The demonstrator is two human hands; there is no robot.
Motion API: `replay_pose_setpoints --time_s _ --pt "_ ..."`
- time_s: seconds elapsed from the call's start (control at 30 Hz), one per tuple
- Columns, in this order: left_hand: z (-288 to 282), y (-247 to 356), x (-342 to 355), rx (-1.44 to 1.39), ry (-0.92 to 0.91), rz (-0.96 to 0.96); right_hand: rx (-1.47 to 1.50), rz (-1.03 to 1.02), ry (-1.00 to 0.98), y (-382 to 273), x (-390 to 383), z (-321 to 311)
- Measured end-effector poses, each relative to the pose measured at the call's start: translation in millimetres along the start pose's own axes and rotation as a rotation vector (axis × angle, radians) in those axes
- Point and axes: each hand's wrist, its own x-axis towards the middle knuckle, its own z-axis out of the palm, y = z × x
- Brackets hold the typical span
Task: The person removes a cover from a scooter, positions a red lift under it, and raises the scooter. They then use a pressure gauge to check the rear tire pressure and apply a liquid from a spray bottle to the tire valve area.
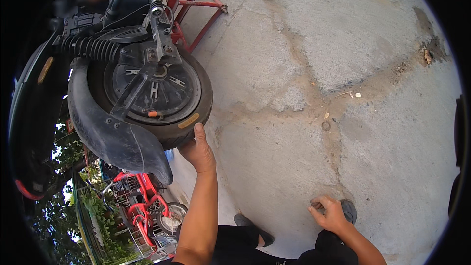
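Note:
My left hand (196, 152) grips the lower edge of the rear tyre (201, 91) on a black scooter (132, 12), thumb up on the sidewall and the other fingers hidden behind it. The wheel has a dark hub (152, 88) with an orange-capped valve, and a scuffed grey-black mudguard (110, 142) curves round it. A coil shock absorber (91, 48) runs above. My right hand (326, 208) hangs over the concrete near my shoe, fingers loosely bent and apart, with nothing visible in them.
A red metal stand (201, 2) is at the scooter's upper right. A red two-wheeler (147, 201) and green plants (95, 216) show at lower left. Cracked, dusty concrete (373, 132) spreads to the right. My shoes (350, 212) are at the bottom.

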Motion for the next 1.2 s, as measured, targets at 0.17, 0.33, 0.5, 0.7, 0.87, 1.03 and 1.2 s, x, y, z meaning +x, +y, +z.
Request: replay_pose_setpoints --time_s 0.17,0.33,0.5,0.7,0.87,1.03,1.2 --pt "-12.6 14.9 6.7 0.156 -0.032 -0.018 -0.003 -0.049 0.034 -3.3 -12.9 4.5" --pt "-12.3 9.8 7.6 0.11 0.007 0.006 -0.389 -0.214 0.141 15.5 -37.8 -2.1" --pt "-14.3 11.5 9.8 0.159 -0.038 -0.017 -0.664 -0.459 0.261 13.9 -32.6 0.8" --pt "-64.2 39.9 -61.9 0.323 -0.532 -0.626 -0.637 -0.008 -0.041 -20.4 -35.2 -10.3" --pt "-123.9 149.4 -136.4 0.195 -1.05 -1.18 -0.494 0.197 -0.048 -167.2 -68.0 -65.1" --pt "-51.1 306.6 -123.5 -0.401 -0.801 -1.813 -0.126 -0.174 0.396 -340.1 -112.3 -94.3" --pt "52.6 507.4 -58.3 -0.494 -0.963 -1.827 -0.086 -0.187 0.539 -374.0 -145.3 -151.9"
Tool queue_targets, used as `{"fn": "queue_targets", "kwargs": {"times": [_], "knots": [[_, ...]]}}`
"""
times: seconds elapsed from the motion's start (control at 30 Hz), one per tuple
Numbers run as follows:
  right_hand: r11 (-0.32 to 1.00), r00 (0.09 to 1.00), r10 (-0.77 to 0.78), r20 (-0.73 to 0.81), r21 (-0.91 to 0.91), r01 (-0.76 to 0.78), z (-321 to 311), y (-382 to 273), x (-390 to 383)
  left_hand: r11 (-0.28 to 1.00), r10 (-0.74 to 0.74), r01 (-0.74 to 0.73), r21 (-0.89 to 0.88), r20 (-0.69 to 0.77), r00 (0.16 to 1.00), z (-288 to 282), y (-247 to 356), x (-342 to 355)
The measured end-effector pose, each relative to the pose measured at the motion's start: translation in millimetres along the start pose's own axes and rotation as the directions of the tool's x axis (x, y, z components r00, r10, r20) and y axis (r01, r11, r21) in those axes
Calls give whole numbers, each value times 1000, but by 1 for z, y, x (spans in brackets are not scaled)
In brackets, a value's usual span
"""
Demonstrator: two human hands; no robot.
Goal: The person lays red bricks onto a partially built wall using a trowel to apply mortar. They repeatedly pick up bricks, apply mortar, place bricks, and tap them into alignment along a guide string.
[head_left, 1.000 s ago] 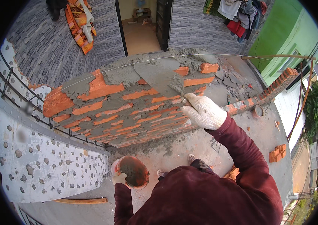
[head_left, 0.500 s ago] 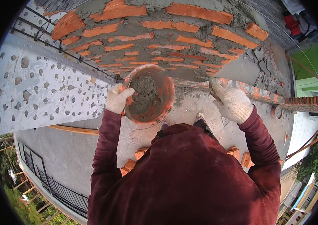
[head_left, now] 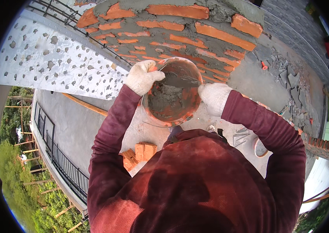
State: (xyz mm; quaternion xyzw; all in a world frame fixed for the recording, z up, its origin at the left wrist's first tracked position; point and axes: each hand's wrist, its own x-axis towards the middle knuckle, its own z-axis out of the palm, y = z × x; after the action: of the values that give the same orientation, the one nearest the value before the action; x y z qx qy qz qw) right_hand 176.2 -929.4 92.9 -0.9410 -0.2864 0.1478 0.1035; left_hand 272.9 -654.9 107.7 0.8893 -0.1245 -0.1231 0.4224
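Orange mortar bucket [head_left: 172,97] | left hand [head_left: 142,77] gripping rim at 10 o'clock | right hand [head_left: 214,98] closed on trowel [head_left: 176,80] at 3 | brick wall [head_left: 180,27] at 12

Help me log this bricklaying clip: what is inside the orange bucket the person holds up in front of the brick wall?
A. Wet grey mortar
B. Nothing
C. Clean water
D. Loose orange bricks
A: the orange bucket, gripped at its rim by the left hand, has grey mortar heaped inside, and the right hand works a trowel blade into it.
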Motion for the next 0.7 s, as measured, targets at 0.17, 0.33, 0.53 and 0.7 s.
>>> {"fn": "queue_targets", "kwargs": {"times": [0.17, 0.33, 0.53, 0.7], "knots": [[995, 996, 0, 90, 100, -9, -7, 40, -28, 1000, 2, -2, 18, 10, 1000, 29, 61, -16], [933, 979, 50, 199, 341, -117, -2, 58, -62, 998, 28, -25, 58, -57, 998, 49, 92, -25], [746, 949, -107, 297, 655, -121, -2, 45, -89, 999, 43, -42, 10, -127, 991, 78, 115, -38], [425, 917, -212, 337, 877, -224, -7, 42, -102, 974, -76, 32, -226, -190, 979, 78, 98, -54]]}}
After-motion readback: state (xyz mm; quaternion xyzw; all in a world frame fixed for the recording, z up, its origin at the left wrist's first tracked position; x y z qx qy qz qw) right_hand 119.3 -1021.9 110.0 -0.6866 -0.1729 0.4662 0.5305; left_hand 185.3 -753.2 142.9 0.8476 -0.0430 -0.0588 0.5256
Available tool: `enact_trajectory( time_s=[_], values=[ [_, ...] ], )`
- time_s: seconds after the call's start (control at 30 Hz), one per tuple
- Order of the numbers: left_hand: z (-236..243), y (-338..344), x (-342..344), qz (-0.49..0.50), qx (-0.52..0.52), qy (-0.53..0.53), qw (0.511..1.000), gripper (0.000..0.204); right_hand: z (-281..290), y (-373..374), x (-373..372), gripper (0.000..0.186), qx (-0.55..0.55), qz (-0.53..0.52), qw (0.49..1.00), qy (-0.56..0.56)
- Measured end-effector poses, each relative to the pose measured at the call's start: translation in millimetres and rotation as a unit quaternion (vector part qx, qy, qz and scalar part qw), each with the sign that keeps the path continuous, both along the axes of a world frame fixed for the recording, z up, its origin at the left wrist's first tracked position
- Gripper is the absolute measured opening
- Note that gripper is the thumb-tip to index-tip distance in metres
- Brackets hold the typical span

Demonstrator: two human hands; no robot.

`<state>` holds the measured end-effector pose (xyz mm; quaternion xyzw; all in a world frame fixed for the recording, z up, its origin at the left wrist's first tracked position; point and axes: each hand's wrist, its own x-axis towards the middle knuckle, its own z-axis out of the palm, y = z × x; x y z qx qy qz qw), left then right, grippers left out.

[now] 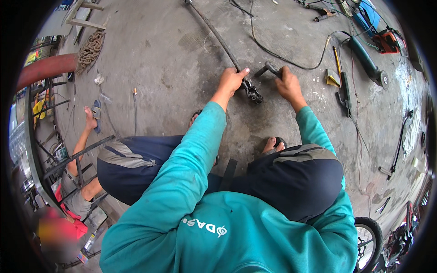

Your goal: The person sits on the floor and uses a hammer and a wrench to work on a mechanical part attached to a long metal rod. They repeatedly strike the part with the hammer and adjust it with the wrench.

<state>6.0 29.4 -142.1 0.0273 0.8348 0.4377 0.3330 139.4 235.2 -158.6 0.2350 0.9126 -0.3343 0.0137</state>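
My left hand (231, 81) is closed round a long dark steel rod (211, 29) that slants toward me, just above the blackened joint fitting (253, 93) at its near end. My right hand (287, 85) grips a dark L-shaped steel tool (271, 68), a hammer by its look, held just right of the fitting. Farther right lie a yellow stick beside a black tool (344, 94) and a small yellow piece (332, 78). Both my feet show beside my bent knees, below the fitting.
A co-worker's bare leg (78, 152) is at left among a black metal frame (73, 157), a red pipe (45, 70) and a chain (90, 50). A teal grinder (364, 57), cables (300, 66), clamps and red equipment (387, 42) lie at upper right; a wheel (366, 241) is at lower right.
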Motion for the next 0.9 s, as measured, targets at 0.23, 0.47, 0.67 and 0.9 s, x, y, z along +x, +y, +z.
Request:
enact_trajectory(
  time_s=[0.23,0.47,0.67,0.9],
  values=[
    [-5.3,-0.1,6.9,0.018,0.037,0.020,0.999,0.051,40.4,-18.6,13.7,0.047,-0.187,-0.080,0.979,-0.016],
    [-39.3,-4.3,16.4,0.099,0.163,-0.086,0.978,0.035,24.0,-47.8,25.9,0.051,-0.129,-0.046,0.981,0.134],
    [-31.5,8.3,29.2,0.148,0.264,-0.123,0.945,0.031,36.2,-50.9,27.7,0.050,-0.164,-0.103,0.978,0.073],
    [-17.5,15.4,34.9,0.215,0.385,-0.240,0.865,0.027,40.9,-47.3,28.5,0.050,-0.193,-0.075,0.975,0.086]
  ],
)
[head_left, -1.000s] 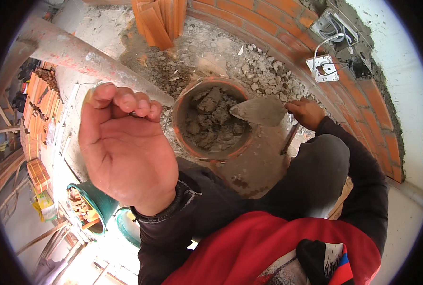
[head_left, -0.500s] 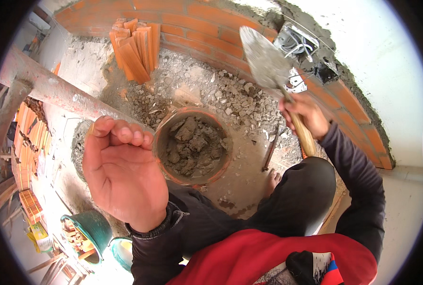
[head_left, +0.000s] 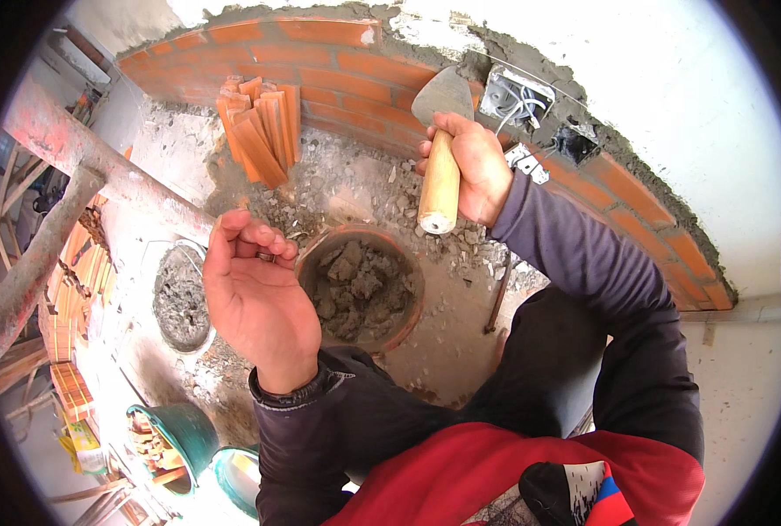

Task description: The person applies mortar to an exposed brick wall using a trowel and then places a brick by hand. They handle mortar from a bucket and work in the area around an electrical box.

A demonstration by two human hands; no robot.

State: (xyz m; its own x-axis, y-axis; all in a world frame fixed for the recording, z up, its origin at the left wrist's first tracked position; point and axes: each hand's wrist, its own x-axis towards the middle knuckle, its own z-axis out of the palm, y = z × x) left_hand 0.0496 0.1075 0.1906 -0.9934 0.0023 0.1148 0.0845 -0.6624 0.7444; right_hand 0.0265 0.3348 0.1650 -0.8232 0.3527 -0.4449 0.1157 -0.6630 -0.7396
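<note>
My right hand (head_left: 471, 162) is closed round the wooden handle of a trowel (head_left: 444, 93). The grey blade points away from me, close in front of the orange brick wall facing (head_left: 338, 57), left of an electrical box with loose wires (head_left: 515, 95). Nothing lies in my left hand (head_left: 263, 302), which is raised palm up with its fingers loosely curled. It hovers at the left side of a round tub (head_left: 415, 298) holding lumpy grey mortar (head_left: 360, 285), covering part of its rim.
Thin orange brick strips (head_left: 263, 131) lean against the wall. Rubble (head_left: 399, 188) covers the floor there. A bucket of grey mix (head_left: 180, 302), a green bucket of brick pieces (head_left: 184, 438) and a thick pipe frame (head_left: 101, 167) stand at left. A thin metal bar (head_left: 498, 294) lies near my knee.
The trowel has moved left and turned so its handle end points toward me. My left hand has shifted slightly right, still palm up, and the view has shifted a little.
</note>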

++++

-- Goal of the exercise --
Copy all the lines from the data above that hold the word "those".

-- Response area --
- Measured end-effector poses, each relative to the pose measured at the call's start: translation in millimetres along the start pose's own axes and rotation as a rotation vector (axis × angle, radians) in those axes
The measured end-effector pose, each relative to the pose measured at the motion's start: translation in millimetres along the start pose's own axes and rotation as the directions of the tool's x axis (x, y, z components r00, r10, r20) and y axis (r01, r11, r21) in those axes

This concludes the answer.